Why is $\mathbb R$ \ ${0}$ open in R

Question

I needed to prove that $GL(n,\mathbb R)$ is a manifold. I first tried to use the determinant as a function $det:M_n \rightarrow \mathbb R $ where $M_n$ is the set of all $n\times n$ matrices in order to define open sets on $M_n$ but after that I got stuck. When I looked it up they used the determinant to define open sets but then go on to say because $GL(n,\mathbb R)=det^{-1} (\mathbb R $\ $ {0})$ and $\mathbb R $\ $ { 0}$ is open in $\mathbb R$ $GL(n,\mathbb{R})$ is open in the set of matrices and is therefore a manifold.

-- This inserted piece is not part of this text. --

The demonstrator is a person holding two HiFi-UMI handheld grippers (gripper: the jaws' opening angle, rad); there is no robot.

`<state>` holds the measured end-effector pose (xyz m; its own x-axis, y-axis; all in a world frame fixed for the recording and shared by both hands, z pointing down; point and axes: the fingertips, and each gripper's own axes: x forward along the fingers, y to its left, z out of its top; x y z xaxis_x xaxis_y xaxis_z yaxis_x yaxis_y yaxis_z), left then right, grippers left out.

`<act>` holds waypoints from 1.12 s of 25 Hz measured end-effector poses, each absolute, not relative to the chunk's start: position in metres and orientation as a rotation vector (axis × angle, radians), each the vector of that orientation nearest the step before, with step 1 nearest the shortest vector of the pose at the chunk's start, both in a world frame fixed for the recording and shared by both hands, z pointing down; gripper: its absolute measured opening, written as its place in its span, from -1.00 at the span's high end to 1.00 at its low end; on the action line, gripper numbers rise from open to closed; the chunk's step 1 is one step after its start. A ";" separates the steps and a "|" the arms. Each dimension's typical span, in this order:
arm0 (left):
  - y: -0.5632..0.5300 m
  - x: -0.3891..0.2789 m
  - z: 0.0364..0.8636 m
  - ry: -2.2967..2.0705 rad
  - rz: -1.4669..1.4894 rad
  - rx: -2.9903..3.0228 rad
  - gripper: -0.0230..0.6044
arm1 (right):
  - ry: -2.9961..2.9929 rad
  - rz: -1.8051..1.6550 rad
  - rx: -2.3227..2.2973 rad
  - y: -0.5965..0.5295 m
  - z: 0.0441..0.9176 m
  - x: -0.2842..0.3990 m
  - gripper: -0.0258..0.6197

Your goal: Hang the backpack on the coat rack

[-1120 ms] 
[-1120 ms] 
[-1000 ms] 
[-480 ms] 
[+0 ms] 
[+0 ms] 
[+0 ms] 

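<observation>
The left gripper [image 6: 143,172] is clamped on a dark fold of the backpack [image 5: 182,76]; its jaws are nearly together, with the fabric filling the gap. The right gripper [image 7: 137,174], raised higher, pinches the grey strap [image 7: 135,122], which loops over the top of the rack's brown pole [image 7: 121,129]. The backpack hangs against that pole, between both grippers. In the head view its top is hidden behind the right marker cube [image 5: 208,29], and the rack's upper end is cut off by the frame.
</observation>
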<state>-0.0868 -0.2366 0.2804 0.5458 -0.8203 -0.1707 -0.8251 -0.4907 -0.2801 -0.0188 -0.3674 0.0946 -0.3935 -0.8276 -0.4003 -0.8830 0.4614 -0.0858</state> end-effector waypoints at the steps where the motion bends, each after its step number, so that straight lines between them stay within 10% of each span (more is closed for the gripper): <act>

Why is $\mathbb R $\ $ { 0}$ open in $\mathbb R$?

Answer 1

The complement of $\mathbb{R}\setminus\{0\}$ is $\{0\}$, which is closed in the Euclidian topology. Hence, it follows that $\mathbb{R}\setminus\{0\}$ is open.

Answer 2

Usually the topology on $\mathbb{R}$ is defined by: subset $U\subseteq\mathbb{R}$ is open if for any $x\in U$ there is $r\in\mathbb{R}_+$ such that the open ball $B(x,r)\subseteq U$.

With that take $U=\mathbb{R}\backslash\{0\}$ and any $x\in U$. Then $B(x,|x|)\subseteq U$. Proving that $U$ is indeed open.

Answer 3

$$\mathbb R\backslash \{0\}=(-\infty ,0)\cup(0,\infty ),$$ that is the union of two open.